■ RECORDS TO USE
════════
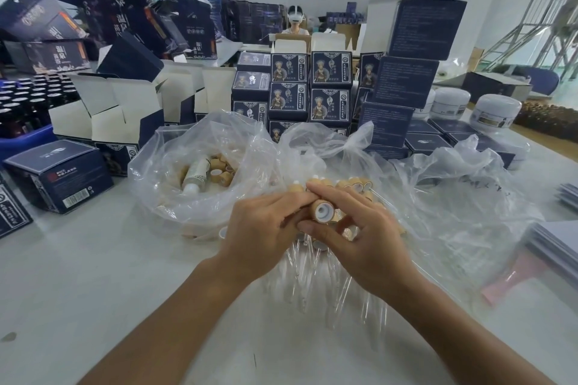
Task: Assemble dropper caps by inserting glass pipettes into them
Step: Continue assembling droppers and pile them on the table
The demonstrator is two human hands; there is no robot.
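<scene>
Where both hands meet at frame centre, the right hand (356, 228) pinches a tan dropper cap (322, 211), white underside toward the camera; the left hand (266, 228) curls against it at nine o'clock. Glass pipettes (309, 284) lie at six o'clock on the white table (109, 291).

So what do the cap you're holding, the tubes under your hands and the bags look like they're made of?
Cap: tan, matte shell with grain-like streaks, probably bamboo or a wood-look wrap, around a smooth white liner, likely plastic.
Pipettes: clear, glossy tubes with bright glints, consistent with glass, though clear plastic would look similar.
Bags: thin, crinkled, see-through film, most likely polythene.
</scene>
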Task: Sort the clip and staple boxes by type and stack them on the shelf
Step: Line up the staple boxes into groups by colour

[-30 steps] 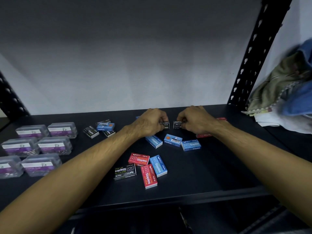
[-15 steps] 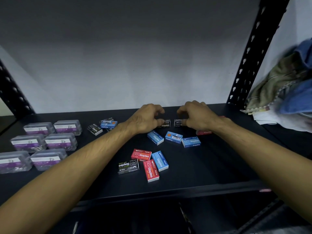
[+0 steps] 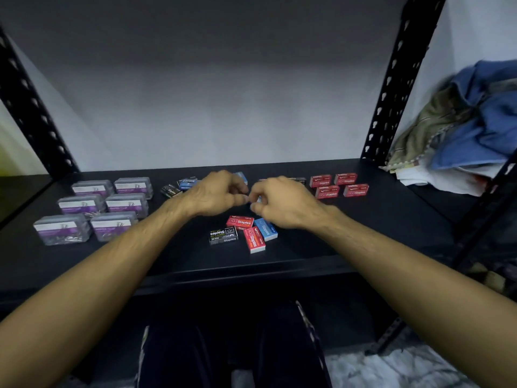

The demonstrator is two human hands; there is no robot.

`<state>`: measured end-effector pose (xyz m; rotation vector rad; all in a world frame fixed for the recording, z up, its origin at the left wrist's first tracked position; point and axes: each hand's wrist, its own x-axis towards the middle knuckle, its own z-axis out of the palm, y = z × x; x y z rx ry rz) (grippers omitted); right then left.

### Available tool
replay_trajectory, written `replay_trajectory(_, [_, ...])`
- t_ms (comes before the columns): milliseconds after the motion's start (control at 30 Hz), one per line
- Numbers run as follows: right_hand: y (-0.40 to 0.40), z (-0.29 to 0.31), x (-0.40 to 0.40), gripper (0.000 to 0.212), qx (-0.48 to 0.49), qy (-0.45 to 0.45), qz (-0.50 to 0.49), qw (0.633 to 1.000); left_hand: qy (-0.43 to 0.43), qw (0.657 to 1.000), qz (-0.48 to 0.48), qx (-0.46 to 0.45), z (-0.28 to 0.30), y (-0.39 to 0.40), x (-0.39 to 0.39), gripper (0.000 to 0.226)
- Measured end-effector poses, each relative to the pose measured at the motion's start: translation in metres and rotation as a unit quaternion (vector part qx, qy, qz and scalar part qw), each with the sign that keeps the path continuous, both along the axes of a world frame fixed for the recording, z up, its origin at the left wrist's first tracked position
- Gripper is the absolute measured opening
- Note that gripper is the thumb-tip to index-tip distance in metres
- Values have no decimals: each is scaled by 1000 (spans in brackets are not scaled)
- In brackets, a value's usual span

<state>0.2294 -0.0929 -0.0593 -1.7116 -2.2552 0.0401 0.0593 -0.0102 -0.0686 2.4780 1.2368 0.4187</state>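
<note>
My left hand (image 3: 215, 194) and my right hand (image 3: 279, 203) meet, fingers curled, over the middle of the black shelf (image 3: 363, 233). A small blue staple box (image 3: 258, 198) shows between their fingertips, pinched by my right hand; whether my left hand grips it is unclear. Just in front lie a red staple box (image 3: 240, 221), a black one (image 3: 223, 236), another red one (image 3: 254, 240) and a blue one (image 3: 265, 229). Several red staple boxes (image 3: 327, 191) sit grouped at the back right. Several clear clip boxes (image 3: 127, 204) with purple labels stand in rows at the left.
A black box (image 3: 171, 190) and a blue box (image 3: 188, 182) lie behind my left wrist. Perforated black posts stand at the right (image 3: 397, 79) and left (image 3: 30, 107). A pile of clothes (image 3: 475, 121) lies on the neighbouring shelf. My legs (image 3: 223, 345) are below the shelf edge.
Both hands let go of the black boxes at the back and came nearer, over the blue boxes. The view pulled back, and the red boxes at the right came into sight.
</note>
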Motion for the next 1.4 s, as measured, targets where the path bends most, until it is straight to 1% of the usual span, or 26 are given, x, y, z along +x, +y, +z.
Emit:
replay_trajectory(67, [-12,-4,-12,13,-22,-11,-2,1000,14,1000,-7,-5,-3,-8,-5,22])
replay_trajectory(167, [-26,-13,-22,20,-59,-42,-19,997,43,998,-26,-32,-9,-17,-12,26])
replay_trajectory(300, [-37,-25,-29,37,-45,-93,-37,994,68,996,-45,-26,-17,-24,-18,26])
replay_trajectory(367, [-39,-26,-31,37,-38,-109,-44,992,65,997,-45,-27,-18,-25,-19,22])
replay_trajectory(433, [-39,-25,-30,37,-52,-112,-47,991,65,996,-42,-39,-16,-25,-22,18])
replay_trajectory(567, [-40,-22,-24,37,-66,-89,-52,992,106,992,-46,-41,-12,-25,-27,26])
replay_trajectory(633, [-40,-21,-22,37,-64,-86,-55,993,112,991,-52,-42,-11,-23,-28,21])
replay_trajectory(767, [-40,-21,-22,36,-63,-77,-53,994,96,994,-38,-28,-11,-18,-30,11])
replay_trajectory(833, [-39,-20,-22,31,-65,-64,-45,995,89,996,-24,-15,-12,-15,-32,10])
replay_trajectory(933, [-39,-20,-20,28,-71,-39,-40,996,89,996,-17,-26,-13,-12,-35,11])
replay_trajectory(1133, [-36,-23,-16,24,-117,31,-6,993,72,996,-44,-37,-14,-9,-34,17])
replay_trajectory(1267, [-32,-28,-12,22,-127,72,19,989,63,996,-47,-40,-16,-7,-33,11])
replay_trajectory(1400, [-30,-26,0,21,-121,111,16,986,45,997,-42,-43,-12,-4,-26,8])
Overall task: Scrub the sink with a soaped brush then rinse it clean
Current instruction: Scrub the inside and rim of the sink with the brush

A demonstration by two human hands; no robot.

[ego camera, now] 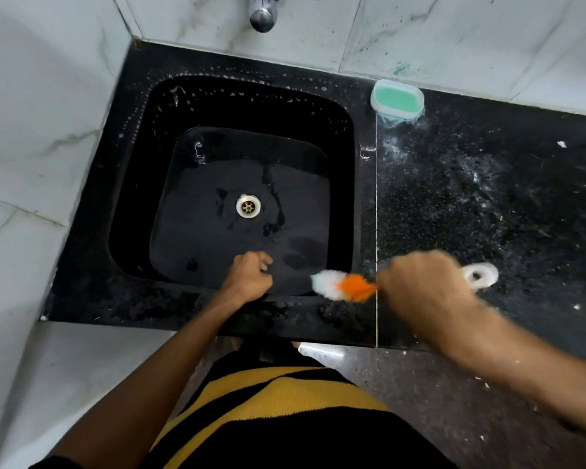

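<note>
Gripping the brush [344,286] by its handle, the right hand [423,292] holds its white-and-orange bristles over the near right corner of the black sink [347,184], while the left hand [249,277], clenched and holding nothing, rests at the near rim.

A black speckled tabletop [471,204] fills the corner between pale marbled walls, wet and smeared with whitish soap film on its right part. A thin pale seam runs front to back just right of the sink [132,184], a black basin sunk into the tabletop's left part. At 1 o'clock from the basin, against the back wall, sits a clear soap dish [397,100] holding a green bar. Small white flecks lie scattered at 3 o'clock.
</note>
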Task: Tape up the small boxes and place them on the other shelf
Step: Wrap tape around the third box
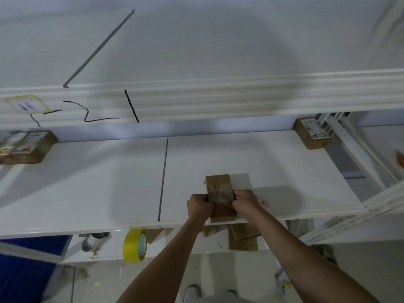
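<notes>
Left hand and right hand grasp the small cardboard box near the shelf's front edge; it looks light and stiff, best held by its sides.

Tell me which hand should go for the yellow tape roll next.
Left, probably. The yellow tape roll sits below the shelf edge on the left hand's side; the right hand could keep gripping the small box.

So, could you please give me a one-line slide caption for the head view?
Left hand and right hand grip a small taped box on the white shelf.
</notes>
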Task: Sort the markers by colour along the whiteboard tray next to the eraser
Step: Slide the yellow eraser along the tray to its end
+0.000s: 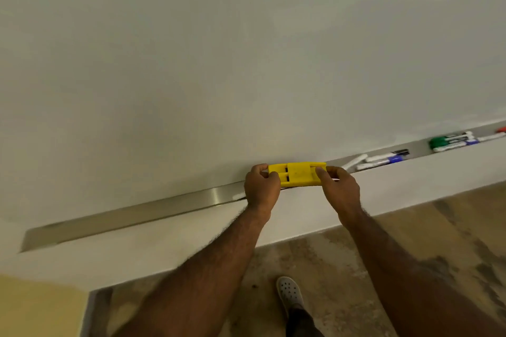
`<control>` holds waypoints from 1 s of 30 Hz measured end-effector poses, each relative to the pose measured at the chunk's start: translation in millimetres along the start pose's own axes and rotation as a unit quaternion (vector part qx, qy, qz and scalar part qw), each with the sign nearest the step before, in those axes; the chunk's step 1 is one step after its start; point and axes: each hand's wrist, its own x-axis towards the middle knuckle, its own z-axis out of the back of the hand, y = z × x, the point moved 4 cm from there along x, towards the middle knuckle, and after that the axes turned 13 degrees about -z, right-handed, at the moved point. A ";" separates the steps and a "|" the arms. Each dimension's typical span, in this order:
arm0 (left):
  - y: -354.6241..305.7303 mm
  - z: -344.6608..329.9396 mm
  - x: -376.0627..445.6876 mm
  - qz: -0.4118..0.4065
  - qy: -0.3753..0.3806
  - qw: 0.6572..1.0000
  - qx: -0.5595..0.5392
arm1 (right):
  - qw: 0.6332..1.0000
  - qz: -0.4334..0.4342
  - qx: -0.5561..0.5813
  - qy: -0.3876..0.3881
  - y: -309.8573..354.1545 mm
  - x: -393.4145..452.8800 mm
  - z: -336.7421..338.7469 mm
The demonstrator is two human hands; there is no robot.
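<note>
Both arms reach forward. The left hand [261, 187] and right hand [339, 189] each pinch one end of a single yellow eraser [297, 174], held level over the metal tray [131, 216] below the whiteboard [219, 49]. To the right, several markers [383, 160] lie in the tray: blue-capped, black, green [449, 141], red; I can't count them exactly. Below, one shoe [290, 294] stands on the mottled floor [410, 227].

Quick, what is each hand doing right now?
Left hand: closed on the left end of the yellow eraser.
Right hand: closed on its right end.
</note>
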 end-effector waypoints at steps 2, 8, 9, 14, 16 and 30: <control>12.1 33.6 -0.5 0.008 -0.028 1.000 0.006 | 0.999 0.012 -0.005 0.029 5.5 -16.8 -27.6; 49.8 135.5 1.6 0.040 -0.120 0.992 0.024 | 0.990 0.055 -0.027 0.127 25.7 -70.4 -114.8; 57.7 157.3 2.3 0.045 -0.139 0.989 0.028 | 0.987 0.068 -0.033 0.144 29.4 -81.3 -134.1; 85.6 235.4 4.9 0.057 -0.189 0.979 0.051 | 0.971 0.085 -0.062 0.215 43.7 -124.4 -202.3; 95.2 257.4 5.6 0.065 -0.192 0.977 0.064 | 0.967 0.092 -0.068 0.229 47.5 -136.1 -220.8; 129.3 341.1 26.6 0.087 -0.134 0.980 0.116 | 0.915 0.105 -0.139 0.363 59.5 -189.7 -306.2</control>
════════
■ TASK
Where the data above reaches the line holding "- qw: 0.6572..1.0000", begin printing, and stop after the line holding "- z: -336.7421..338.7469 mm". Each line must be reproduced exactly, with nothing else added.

■ TASK SOLUTION
  - qw: 0.6572..1.0000
  - qx: -0.5595..0.5392
arm1 (right):
  - qw: 0.6332..1.0000
  - qz: -0.4334..0.4342
  - qx: -0.5561..0.5813
  - qy: -0.3876..0.3881
  - y: -309.8573..354.1545 mm
  - x: -393.4145..452.8800 mm
  - z: -336.7421..338.7469 mm

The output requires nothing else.